Canons à eau, tirs de balles en caoutchouc et de gaz lacrymogènes: la tension monte en Birmanie mardi, quatrième jour d’importantes manifestations à travers le pays contre le coup d’État du 1er février.
A Naypyidaw, la capitale construite par la junte au cœur de la jungle, la police a tiré des balles en caoutchouc sur des manifestants, selon des témoins. Un peu plus tôt, les forces de l’ordre avait fait un usage répété des canons à eau contre un petit groupe de contestataires qui refusaient de se disperser devant un barrage des forces de l’ordre.
A Mandalay, deuxième ville du pays, la police a fait usage de gaz lacrymogènes « contre des protestataires qui agitaient des drapeaux de la Ligue nationale pour la démocratie », le parti d’Aung San Suu Kyi.

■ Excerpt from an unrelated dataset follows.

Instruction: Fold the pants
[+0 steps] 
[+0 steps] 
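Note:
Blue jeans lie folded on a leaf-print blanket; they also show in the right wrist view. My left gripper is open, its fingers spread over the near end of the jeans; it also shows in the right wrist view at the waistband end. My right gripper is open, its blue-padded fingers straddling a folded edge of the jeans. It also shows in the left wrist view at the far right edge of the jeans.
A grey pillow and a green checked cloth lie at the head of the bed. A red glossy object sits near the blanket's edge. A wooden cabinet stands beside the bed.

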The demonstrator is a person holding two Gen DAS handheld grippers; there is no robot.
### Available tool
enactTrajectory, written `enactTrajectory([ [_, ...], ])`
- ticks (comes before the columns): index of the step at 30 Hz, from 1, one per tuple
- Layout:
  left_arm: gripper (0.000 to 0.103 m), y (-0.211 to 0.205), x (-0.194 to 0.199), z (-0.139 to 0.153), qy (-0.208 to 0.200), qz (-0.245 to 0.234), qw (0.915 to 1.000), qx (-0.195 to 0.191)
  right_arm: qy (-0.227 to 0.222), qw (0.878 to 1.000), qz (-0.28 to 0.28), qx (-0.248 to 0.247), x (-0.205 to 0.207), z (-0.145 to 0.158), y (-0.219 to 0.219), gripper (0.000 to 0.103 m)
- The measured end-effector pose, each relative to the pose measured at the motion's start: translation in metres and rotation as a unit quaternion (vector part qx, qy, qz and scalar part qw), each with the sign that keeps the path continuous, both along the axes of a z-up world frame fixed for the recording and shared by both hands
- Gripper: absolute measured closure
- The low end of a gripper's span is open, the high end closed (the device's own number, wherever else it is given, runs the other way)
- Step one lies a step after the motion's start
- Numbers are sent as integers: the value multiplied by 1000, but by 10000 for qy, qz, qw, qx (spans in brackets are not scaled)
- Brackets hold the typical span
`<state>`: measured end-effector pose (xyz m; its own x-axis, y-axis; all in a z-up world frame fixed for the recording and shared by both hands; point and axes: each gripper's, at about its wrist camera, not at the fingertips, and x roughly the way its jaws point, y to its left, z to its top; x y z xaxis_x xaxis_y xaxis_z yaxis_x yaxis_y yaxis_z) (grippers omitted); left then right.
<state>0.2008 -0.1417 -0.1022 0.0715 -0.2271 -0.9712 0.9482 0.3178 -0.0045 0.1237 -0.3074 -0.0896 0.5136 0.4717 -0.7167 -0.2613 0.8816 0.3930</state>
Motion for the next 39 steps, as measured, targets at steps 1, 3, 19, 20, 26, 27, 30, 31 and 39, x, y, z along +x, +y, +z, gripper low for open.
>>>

Les autorités ont interdit la veille les rassemblements de plus de cinq personnes à Rangoun, Napypidaw et dans d’autres villes du pays. Un couvre-feu a été décrété.
« Des actions doivent être prises (…) contre les infractions qui troublent, empêchent et détruisent la stabilité de l’État », a mis en garde la télévision d’État face au vent de fronde qui souffle sur le pays. Bravant les menaces, les manifestants sont à nouveau descendus mardi en nombre dans les rues.
A Rangoun, la capitale économique, des contestataires se sont rassemblés près du siège de la LND. « Pas de dictature ! », « nous voulons notre cheffe ! », détenue au secret depuis son arrestation le 1er février, pouvait-on lire sur des banderoles.
Dans un autre quartier de la ville, des dizaines d’enseignants ont défilé, saluant à trois doigts en signe de résistance.
Les mises en garde de l’armée « ne nous inquiètent pas, c’est pourquoi nous sortons aujourd’hui. Nous ne pouvons pas accepter leur excuse de fraude électorale. Nous ne voulons pas d’une dictature militaire », a déclaré un enseignant, Thein Winun.
« Nous savons tous de quoi l’armée est capable »
Ces trois derniers jours, des centaines de milliers de manifestants ont défilé à travers le pays. Ce vent de contestation est inédit depuis le soulèvement populaire de 2007, « la révolution de safran » menée par les moines et violemment réprimée par l’armée.
Le risque de répression est réel. « Nous savons tous de quoi l’armée est capable : d’atrocités massives, de meurtres de civils, de disparitions forcées, de torture et d’arrestations arbitraires », a souligné Tom Villarin du groupement des parlementaires de l’Asean (Association des nations de l’Asie du Sud-Est) pour les droits humains.
Depuis le 1er février, plus de 150 personnes – députés, responsables locaux, activistes – ont été interpellées et sont toujours en détention, selon l’Association d’assistance aux prisonniers politiques, basée à Rangoun.
Le commandant en chef de l’armée, Min Aung Hlaing, s’est exprimé pour la première fois lundi soir sur la chaîne de l’armée Myawaddy TV. Il s’est engagé à « la tenue d’élections libres et justes » à la fin de l’état d’urgence d’un an, et promis un régime militaire « différent » des précédents.
La Birmanie a vécu près de 50 ans sous le joug de l’armée depuis son indépendance en 1948. Le putsch du 1er février a mis fin à une brève parenthèse démocratique d’une décennie. L’armée conteste la régularité des législatives de novembre, remportées massivement par la LND. Mais des observateurs internationaux n’ont pas constaté de problèmes majeurs lors de ce scrutin. En réalité, les généraux craignaient de voir leur influence diminuer après la victoire d’Aung San Suu Kyi, qui aurait pu vouloir modifier la Constitution très favorable aux militaires.